In June 2017 the Tribunal (differently constituted) affirmed the decision under review. The review applicant sought judicial review and the court remitted the matter to the Tribunal for reconsideration.
The review applicant appeared before the present Tribunal on 13 July 2022 to give evidence and present arguments. The Tribunal also received oral evidence from the visa applicant. For the following reasons, the Tribunal has concluded that the decision under review should be affirmed.
Relevant law
At the time the application was made, Class UF contained only one subclass: Subclass 309 (Partner (Provisional). The criteria for the grant of this visa are set out in Part 309 of Schedule 2 to the Migration Regulations 1994 (the Regulations). The primary criteria must be satisfied by at least one applicant.

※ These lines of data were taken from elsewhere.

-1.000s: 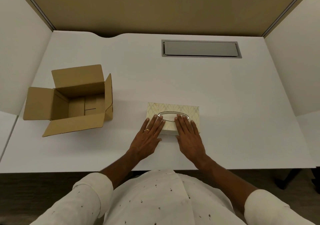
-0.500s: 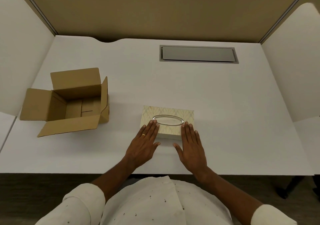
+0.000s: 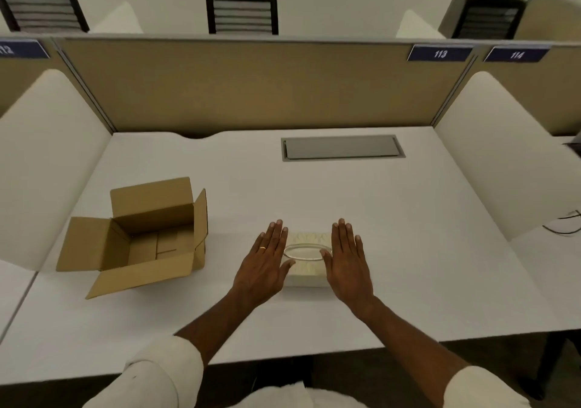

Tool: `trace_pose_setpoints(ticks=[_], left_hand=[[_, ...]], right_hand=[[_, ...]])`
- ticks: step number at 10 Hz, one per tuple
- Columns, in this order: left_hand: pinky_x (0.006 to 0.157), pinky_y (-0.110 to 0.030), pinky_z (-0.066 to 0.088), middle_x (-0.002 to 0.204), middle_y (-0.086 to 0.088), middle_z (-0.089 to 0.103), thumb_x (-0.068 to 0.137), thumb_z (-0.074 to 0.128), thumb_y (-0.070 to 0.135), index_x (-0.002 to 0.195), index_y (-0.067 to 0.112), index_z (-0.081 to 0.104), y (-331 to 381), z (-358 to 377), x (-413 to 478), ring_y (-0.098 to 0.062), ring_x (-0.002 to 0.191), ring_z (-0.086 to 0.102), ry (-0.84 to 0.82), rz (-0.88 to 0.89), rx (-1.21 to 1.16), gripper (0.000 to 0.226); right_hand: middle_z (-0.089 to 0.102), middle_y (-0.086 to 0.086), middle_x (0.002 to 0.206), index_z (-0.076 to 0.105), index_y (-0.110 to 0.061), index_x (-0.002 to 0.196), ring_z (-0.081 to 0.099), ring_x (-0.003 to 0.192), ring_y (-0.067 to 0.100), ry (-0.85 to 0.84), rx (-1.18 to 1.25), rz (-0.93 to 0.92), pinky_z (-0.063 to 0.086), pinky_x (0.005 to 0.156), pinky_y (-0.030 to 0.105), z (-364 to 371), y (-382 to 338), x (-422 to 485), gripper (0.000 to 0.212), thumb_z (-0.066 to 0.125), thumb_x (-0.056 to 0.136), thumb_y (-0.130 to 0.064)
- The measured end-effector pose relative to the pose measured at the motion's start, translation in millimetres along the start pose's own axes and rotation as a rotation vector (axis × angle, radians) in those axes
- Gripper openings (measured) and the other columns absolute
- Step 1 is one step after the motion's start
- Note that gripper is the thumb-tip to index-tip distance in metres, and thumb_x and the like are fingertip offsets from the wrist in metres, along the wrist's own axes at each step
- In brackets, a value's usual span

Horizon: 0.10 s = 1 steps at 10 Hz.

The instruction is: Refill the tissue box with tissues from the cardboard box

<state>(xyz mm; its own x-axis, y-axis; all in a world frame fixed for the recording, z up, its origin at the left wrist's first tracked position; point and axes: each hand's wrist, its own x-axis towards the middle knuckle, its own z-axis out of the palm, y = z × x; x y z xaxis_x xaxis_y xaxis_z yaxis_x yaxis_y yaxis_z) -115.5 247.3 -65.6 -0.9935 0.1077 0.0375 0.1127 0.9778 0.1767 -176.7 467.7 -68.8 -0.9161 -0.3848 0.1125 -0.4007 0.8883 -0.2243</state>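
Note:
A cream patterned tissue box with an oval slot on top lies flat on the white desk, near its front edge. My left hand is flat, fingers together, over the box's left end. My right hand is flat over its right end. Neither hand holds anything, and the box's two ends are hidden under them. The brown cardboard box stands at the left with its flaps spread open. Its inside shows only bare cardboard.
A grey cable hatch is set into the desk at the back. Tan partition panels and white side dividers enclose the desk. Black cables lie on the neighbouring desk at the right.
My hands have slid from the box's near edge outward to its two ends. My head has tilted up, so the partition and chairs beyond have come into view.

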Motion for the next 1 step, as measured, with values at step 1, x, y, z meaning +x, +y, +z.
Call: trace_pose_setpoints(ticks=[1], left_hand=[[0.128, -0.042, 0.007, 0.169, -0.011, -0.010, 0.106, 0.011, 0.048, 0.160, 0.007, -0.002, -7.2, -32.4, 27.3, -0.024, 0.156, -0.012, 0.034, -0.004, 0.027, 0.070]], right_hand=[[-0.001, 0.012, 0.170, 0.008, -0.004, 0.161, -0.001, 0.158, 0.027, 0.034, 0.024, 0.045, 0.006, 0.129, 0.044, -23.7, -13.7, 30.1, 0.067, 0.031, 0.109, -0.039]])
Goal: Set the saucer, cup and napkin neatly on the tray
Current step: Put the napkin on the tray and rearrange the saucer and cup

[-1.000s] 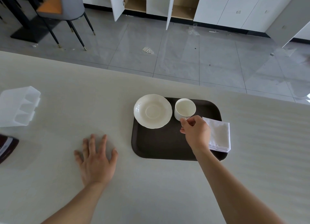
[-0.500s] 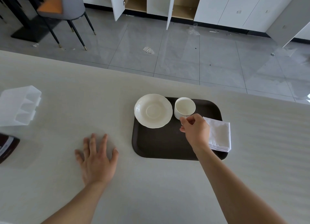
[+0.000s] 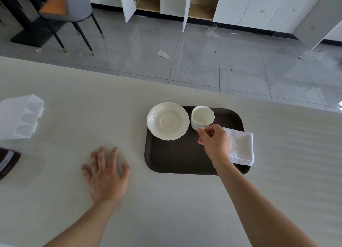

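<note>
A dark brown tray (image 3: 177,159) lies on the pale table. A cream saucer (image 3: 168,121) rests on the tray's far left corner, overhanging the rim. Right beside it stands an empty white cup (image 3: 202,117), upright and nearly touching the saucer. My right hand (image 3: 214,142) pinches the cup's handle at its near side. A folded white napkin (image 3: 240,146) lies on the tray's right side, its edge over the rim and partly hidden by my right hand. My left hand (image 3: 105,176) lies flat on the table left of the tray, fingers spread.
A translucent plastic organiser (image 3: 20,117) sits at the table's left, and a dark brown object (image 3: 7,162) is cut off by the left edge. Beyond the table's far edge are the tiled floor, a grey chair (image 3: 74,10) and white cabinets with open doors.
The cup, held by my right hand, has slid a little left toward the saucer. My left hand has stayed flat on the table.
</note>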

Other members of the family unit, if any, who are applicants for the visa need satisfy only the secondary criteria.
Clause 309.211(2) and 309.221 require that at the time the visa application was made, and at the time of this decision, the visa applicant is the spouse or de facto partner of an Australian citizen or Australian permanent resident or an eligible New Zealand citizen. ‘De facto partner’ is defined in s.5CB of the Act, which provides that a person is in a de facto relationship with another person to whom they are not married if they have a mutual commitment to a shared life to the exclusion of all others, the relationship is genuine and continuing, the couple live together, or do not live separately and apart on a permanent basis, and the couple are not related by family: s.5CB(2).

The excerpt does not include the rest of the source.